NB This article appeared in a newsletter to my yoga students earlier this year but at the time I didn’t dare to unleash it on the internet. But, today, I realised quite how pertinent it is to the topic of saucha, which I have just blogged about, and so again I man up and speak my truth, this time to a (potentially) even larger audience!
January 2016
(Preamble: This piece effortlessly flowed out of me one day, and somehow I knew I needed to ‘put it out there’, even though the thought filled me with dread and fear. Yet I have learnt to go deeper than the flurries of surface feelings and listen to the quiet voice within. It told me to ‘be the change I want to see’ by facing my fear of vulnerability and speaking my truth, even the ugly bits. It whispered to me that the nerves and the sense of vulnerability are just another illusion. So, if even just one person reads this and finds the courage to begin or continue their own inner investigations into uncovering their truth then it will be worth it, as I believe we heal the world one person at a time.)
Having run a yoga and raw food detox day the other day, I’ve been thinking a lot recently about the nature of detoxification.
But it has come to me that our perception of detoxification is often incomplete – we focus on the body, but rarely do we also focus on tackling the toxins of the mind, yet the body and mind are inseparable. And in fact I’ve been thinking that, until we also focus on removing the toxins of the mind, our attempts at body purification will never fully succeed in the way we want them to – the fruits of our efforts will be, at best, short-lived as eventually the mental toxins will kick in again and send us back down old, tiresome pathways of negative behaviour. Whereas, if we can go to the root cause and cease the negative thoughts, then our behaviour will naturally become more self-supporting.
So what is a toxic emotion or thought? Well, anything negative, which doesn’t serve us – such as fear, anger, hate, guilt, shame, envy, spite, anxiety, competitiveness, stinginess, sadness, depression, melancholy, selfishness, arrogance… You get the picture. And toxic emotions and thoughts lead inevitably to toxic actions, which are more often than not targeted at ourselves. This plays out as self-destructive behaviour – for example binge-eating, drinking too much, smoking, feeling lethargic and unable to exercise, being too strict on ourselves, workaholism etc. We all have our own different patterns of physically expressing the toxic thoughts we have about ourselves. And until we understand these patterns and their cause, and begin to confront and root out the toxic thoughts that lie behind them and the deep, destructive negative core beliefs that lie behind the toxic thoughts, our attempts at body purification will never fully heal us in the way we want and need to be healed, no matter how many calories we burn or how many superfoods we eat.

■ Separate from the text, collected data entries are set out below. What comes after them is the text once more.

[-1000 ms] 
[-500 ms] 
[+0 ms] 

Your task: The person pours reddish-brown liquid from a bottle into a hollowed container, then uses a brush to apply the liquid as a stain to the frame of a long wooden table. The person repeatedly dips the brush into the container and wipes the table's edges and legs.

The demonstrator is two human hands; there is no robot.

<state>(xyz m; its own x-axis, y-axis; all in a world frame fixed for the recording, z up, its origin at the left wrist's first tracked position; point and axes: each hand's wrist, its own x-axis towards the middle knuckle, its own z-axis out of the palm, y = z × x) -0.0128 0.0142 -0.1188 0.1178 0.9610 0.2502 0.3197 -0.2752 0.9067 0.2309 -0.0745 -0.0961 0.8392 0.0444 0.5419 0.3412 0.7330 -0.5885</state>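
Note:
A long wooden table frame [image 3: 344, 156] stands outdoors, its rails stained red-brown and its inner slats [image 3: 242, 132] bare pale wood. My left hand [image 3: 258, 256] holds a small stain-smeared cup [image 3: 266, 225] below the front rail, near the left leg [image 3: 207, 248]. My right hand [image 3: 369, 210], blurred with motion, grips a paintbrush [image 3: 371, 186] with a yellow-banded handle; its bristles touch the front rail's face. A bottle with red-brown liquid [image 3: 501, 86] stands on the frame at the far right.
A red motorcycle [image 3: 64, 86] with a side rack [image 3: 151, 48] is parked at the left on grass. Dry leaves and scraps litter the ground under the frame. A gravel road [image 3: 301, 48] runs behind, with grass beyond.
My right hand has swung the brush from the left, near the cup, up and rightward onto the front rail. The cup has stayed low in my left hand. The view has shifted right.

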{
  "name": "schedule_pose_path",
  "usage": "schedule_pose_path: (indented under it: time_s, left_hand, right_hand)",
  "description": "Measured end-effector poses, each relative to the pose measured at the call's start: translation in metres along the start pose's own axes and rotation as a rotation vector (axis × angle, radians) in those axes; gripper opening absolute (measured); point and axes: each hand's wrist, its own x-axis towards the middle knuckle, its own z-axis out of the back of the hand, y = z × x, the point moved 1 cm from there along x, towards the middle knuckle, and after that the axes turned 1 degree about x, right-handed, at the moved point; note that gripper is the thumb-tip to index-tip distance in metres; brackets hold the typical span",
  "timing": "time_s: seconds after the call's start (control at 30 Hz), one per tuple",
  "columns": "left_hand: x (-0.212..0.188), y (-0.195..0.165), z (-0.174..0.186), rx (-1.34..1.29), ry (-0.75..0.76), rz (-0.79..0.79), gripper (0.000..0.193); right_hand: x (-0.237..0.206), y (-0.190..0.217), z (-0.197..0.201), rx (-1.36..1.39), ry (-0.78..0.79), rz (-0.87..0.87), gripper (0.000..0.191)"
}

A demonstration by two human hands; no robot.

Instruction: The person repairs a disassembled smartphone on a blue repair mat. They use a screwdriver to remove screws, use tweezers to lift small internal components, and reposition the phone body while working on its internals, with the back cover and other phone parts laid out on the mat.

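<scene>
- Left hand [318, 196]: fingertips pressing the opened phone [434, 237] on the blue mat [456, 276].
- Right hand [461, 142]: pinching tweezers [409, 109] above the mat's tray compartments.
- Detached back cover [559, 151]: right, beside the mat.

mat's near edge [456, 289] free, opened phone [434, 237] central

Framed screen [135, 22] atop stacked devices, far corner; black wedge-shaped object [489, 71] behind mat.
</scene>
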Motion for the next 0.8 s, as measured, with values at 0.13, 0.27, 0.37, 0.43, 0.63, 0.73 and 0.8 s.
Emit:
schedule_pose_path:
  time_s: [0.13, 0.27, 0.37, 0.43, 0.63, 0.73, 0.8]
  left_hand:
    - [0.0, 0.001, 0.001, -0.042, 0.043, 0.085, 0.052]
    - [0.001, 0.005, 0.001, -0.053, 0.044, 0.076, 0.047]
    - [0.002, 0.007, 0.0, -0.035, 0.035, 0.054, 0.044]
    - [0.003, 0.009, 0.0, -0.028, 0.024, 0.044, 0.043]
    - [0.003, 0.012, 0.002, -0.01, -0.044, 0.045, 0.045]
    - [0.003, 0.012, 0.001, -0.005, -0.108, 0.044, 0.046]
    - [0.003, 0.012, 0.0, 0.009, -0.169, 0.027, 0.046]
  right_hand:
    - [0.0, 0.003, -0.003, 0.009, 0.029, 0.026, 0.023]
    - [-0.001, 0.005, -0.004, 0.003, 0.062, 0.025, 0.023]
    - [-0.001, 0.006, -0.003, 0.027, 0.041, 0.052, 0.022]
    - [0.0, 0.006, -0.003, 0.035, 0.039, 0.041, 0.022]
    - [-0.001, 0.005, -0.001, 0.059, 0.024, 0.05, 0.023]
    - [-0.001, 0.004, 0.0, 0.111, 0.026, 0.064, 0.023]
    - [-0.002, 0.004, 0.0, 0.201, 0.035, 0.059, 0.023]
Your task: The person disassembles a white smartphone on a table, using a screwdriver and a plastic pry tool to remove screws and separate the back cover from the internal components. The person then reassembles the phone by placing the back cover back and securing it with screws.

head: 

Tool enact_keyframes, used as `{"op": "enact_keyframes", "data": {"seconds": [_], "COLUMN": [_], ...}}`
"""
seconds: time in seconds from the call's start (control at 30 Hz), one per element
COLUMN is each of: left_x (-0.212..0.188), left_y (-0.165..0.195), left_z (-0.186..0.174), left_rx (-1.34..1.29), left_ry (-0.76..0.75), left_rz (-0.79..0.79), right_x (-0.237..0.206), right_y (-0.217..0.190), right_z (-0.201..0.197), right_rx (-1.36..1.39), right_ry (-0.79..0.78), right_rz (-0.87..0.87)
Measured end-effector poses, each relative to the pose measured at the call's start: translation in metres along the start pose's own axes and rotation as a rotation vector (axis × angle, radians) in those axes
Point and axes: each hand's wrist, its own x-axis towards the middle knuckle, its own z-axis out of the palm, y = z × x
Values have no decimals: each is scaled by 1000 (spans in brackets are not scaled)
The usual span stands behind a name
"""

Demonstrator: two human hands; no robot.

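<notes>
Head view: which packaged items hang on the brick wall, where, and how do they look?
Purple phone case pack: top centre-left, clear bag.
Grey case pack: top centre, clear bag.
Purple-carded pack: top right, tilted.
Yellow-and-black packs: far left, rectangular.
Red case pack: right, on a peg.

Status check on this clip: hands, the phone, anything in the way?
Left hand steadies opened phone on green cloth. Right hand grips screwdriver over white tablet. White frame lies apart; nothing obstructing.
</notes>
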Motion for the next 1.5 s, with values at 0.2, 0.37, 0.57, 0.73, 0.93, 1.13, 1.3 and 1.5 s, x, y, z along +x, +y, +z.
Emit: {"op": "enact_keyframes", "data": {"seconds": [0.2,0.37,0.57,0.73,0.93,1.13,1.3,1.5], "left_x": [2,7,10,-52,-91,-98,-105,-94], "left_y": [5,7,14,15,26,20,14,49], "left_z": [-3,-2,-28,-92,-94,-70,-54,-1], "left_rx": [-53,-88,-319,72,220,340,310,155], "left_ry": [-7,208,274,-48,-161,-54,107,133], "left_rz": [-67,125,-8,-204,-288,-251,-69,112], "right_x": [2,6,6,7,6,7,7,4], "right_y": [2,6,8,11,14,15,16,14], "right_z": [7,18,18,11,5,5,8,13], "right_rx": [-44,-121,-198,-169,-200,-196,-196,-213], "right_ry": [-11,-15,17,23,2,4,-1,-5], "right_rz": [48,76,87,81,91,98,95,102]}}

Here’s a case-study example:
There was a young woman in her late twenties who felt inexplicably sad a lot of the time. She felt lost in the world and suffered from constant low-level unease and anxiety. She was hyper-critical of what she saw in the mirror and felt surging envy of others a lot of the time. She frequently felt worthless and drove herself to attempts at perfection in all that she did, to try and feel a sense of worth, then suffered crashing lows whenever she didn’t meet her self-set goals of perfection. She had an addiction to exercise/activity and also had an unhealthily greedy appetite – the extreme exercise justified the over-eating in her controlling mind. Frenzied calorie-counting were a part of her day and her time was strictly compartmentalised into different ‘productive’ activities, with no time permitted between for just existing and enjoying the present moment. Her existence was tightly controlled and inactivity made her anxious; she preferred to rush around helping other people out with their problems than stop and take time to face up to her own issues – but of course she didn’t see it like this at the time. From the outside she looked like a very healthy, successful, happy, sociable young woman, yet on the inside things were becoming very toxic indeed and the amount of control required to maintain the outward ‘perfection’ was becoming too much. Things started to unravel…
Eventually in her early thirties, her body took matters into its own hands and revolted, in the form of a debilitating bout of clinical depression, forcing the young woman to finally stop running away from herself and face up to her inner toxicity. From this point forward, once she was through the worst of the depression, the young woman’s focus shifted from maintaining the illusion of outward perfection through controlling habits, to investigating the reasons behind the need to control and be perfect. She began to explore, confront, allow and finally let go of mental toxins, one by one, and began to understand the deeply rooted negative core beliefs she had about herself that led to such toxic thoughts – she went deep and, in the end, unearthed the dark, shameful bedrock that shaped her world; a fear that she was unloveable, that she just wasn’t good enough, that she was a bad person and people would find out. Finally, she began to purify, chipping away at the bedrock a bit at a time. It was a long, slow process and the toughest thing she’d ever done in her life, but she never looked back…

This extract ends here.